*EXERCISE*.
Needed from the data below: every line from the one with "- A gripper" up to and including the one with "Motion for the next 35", repeated exactly and with nothing else.

Entries taken from a collection:
○ ○ ○

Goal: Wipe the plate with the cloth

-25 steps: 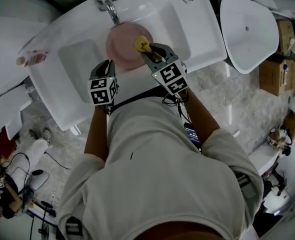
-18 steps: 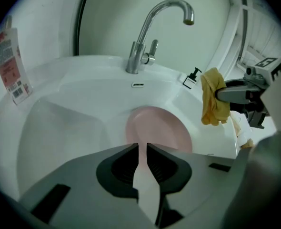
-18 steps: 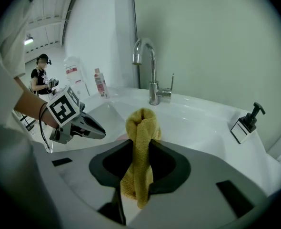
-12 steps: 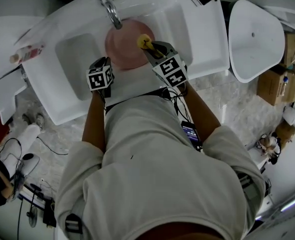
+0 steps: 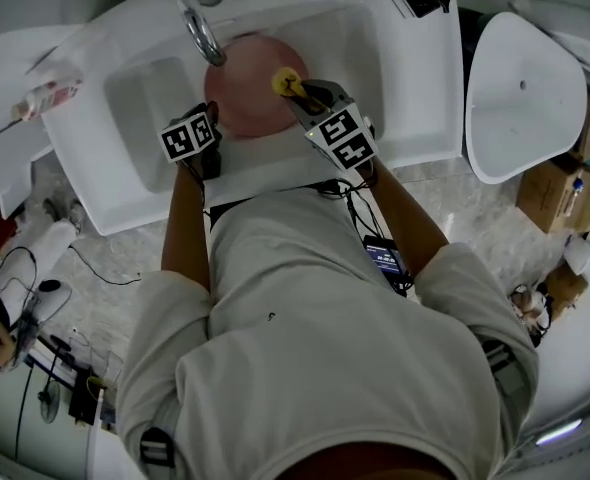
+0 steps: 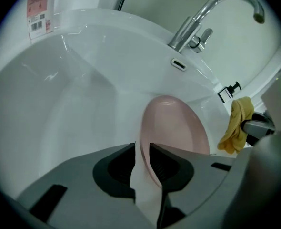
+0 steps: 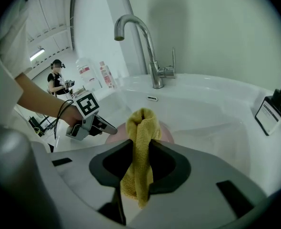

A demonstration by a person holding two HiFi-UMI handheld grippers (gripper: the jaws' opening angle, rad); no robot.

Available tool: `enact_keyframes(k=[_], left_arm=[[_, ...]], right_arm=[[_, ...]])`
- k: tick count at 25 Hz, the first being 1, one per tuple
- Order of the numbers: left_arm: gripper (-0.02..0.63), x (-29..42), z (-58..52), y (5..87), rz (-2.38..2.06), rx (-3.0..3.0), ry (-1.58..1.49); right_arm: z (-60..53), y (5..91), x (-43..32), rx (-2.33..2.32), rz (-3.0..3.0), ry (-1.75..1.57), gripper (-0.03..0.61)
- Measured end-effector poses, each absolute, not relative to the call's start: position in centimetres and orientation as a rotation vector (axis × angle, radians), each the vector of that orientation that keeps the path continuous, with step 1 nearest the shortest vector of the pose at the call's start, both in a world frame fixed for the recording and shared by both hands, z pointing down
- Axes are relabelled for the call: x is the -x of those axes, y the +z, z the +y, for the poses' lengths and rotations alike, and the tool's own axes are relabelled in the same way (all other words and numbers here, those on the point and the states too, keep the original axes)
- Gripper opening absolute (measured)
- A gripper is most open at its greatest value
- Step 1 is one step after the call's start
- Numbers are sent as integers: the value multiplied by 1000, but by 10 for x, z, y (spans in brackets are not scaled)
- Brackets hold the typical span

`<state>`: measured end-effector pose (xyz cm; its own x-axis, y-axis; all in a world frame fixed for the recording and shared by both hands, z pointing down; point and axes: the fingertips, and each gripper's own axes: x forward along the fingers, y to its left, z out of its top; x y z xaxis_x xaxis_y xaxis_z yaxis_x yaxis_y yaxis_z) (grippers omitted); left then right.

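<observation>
Left gripper jaws clamp the round pink plate's rim. Right gripper jaws pinch the yellow terry cloth before it. Wiping seemingly remains to do.

White basin, chrome faucet, marbled floor

The sink is glossy white, smooth like glazed ceramic, with soft reflections across its basin. The faucet is polished metal with a mirror shine. The plate is pink and smooth, with a dull satin sheen. The cloth is yellow towelling, nubbly and matt. The left tongs and right tongs look like matt grey plastic, their inner pads dark and ribbed. The marker cube is flat black-and-white, without gloss.
</observation>
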<state>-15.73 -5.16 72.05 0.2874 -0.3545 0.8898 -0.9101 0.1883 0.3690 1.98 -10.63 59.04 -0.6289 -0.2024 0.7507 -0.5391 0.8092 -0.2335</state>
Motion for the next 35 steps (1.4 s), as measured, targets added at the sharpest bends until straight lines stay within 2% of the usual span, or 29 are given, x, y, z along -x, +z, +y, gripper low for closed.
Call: enact_keyframes(k=[3,6,23,35], left_arm=[[98,154,-51,730,-1261,-1342,586],[52,152,-52,728,-1267,-1340,620],[64,148,-58,664,-1300,-1586,670],[71,145,-71,622,-1303,-1795,765]], right_arm=[[-111,594,-26,-519,-2238,573,97],[-115,595,-30,-508,-2241,573,97],[-126,607,-40,-662,-2131,600,97],[-140,654,-11,-551,-2070,586,97]])
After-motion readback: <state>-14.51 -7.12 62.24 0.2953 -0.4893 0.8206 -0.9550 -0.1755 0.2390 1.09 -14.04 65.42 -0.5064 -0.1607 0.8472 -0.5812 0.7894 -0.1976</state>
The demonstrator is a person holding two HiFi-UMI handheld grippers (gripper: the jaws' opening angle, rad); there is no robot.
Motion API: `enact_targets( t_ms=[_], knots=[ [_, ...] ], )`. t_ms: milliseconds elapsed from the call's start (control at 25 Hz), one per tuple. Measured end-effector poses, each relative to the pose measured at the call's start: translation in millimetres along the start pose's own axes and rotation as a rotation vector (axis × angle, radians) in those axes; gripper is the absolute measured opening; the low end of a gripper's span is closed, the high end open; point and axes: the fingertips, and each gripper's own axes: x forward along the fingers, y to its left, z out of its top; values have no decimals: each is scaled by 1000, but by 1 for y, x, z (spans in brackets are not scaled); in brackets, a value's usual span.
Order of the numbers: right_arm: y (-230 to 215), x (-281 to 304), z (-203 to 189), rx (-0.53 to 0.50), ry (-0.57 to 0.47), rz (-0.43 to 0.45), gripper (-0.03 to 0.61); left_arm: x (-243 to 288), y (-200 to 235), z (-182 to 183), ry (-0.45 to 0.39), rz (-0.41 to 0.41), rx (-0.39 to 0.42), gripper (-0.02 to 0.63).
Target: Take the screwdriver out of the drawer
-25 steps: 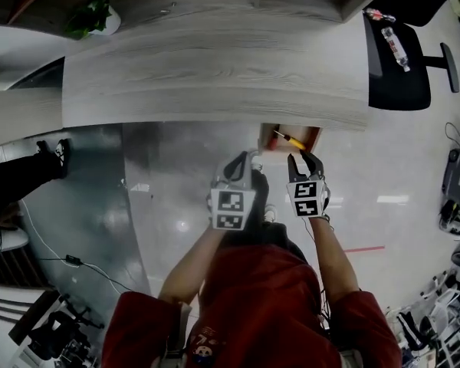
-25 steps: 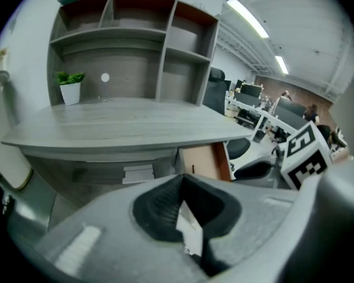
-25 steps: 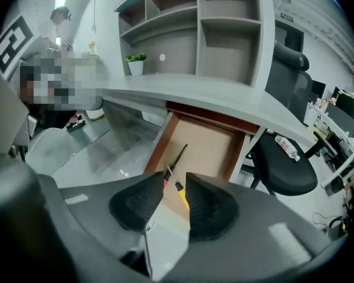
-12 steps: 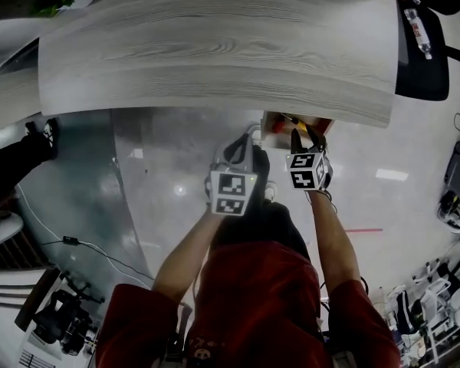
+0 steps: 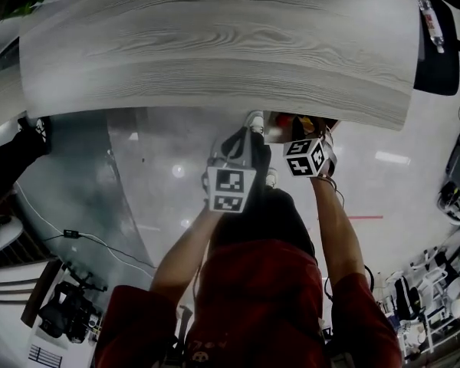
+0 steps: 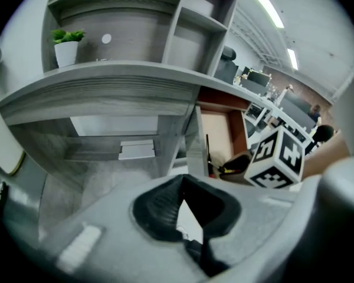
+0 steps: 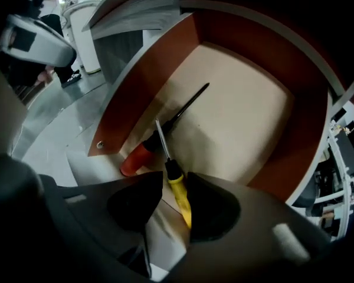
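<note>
Right gripper view looks steeply down into the open drawer with red-brown walls and a pale beige floor [image 7: 153, 75], pulled out from under the grey wood-grain desk [image 5: 215, 44]. Two tools lie in it with their shafts crossing: a screwdriver with a yellow handle, black collar and bright shaft [image 7: 180, 202], and a red-handled screwdriver with a dark shaft [image 7: 138, 156] near the left wall. The right gripper [image 7: 173, 178] straddles the yellow handle. Its jaws are parted and opening wider, and the handle lies between them close along the right-hand jaw, not yet clamped, which suggests it is lining up for the pinch. The left gripper [image 6: 184, 180] hangs outside the drawer with its jaws together on nothing, apparently just kept clear.
</note>
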Motion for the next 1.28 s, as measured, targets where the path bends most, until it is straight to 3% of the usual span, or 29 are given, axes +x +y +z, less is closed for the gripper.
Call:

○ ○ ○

*WORKED SOLUTION*.
- A gripper is most open at its greatest value
- Step 1 is one step after the call's start
- Numbers are sent as integers: the value multiplied by 1000, but by 10 for x, z, y (spans in brackets are not scaled)
- Brackets hold the typical span

`<state>`: measured end-effector pose (xyz cm; its own x-axis, y-axis; all in a world frame fixed for the recording and shared by both hands, z pointing down; point and axes: the fingertips, and each gripper's own axes: x forward along the fingers, y to its left, z out of its top; x y z xaxis_x xaxis_y xaxis_z yaxis_x yaxis_y yaxis_z) (grippers omitted); left then right.

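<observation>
Left gripper jaws clamp the round pink plate's rim. Right gripper jaws pinch the yellow terry cloth before it. Wiping seemingly remains to do.

White basin, chrome faucet, marbled floor

The sink is glossy white, smooth like glazed ceramic, with soft reflections across its basin. The faucet is polished metal with a mirror shine. The plate is pink and smooth, with a dull satin sheen. The cloth is yellow towelling, nubbly and matt. The left tongs and right tongs look like matt grey plastic, their inner pads dark and ribbed. The marker cube is flat black-and-white, without gloss.
</observation>
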<state>-15.73 -5.16 72.05 0.2874 -0.3545 0.8898 -0.9101 0.1883 0.3690 1.98 -10.63 59.04 -0.6289 -0.2024 0.7507 -0.5391 0.8092 -0.2335</state>
Motion for the next 35 steps (1.4 s), as measured, targets added at the sharpest bends until straight lines stay within 2% of the usual span, or 29 are given, x, y, z along -x, +z, +y, gripper low for closed.

This concludes the response.